Clinical Trial Overview

The clinical trial that found Xarelto (rivaroxaban) 2.5 mg twice a day useful in severe Peripheral Artery Disease (PAD) is the VOYAGER PAD trial.

Key Findings

• The VOYAGER PAD trial demonstrated that rivaroxaban 2.5 mg twice daily plus aspirin reduced the risk of major cardiac and ischemic limb events after lower extremity revascularization 3, 4, 5, 6.
• The trial showed that rivaroxaban reduced the primary efficacy outcome, which was a composite of acute limb ischemia, major amputation of a vascular etiology, myocardial infarction, ischemic stroke, or cardiovascular death 3, 4, 5, 6.
• The results also indicated that rivaroxaban increased the risk of major bleeding, but the incidence was low, with no significant increase in fatal bleeding, intracranial hemorrhage, or postprocedural bleeds requiring intervention 3, 4, 5, 6.

Patient Population

• The VOYAGER PAD trial included patients with symptomatic peripheral artery disease who underwent lower extremity revascularization, either through endovascular or surgical methods 3, 4, 5, 6.
• The trial also included a subgroup of patients who were categorized as fragile, based on prespecified criteria such as age, weight, and baseline estimated glomerular filtration rate 3.

Treatment Regimen

• The treatment regimen consisted of rivaroxaban 2.5 mg twice daily plus aspirin 100 mg daily, compared to aspirin alone or rivaroxaban placebo plus aspirin 3, 4, 5, 6.
• The use of concomitant clopidogrel was allowed at the discretion of the investigator for up to 6 months after the qualifying revascularization 6.

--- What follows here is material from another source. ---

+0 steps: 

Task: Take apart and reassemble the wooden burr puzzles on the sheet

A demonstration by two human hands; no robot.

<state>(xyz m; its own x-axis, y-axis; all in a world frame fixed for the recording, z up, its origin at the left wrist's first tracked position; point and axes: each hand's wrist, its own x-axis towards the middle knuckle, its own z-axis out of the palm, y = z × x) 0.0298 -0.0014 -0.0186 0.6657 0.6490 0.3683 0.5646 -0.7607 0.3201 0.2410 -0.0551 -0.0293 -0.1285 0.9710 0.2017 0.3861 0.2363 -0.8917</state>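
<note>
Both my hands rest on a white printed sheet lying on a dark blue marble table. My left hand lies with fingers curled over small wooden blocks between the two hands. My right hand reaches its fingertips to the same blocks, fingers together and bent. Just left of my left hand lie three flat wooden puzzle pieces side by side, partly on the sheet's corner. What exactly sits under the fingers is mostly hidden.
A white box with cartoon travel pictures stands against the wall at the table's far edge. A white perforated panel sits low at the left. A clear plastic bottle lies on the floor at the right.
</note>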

Comparison to Other Studies

• Another study, published in the Lancet, also found that low-dose rivaroxaban plus aspirin reduced major adverse cardiovascular and limb events in patients with stable peripheral or carotid artery disease, compared to aspirin alone 7.
• This study used a similar treatment regimen, with rivaroxaban 2.5 mg twice daily plus aspirin 100 mg once daily, and found that the combination therapy reduced the composite endpoint of cardiovascular death, myocardial infarction, or stroke, as well as major adverse limb events including major amputation 7.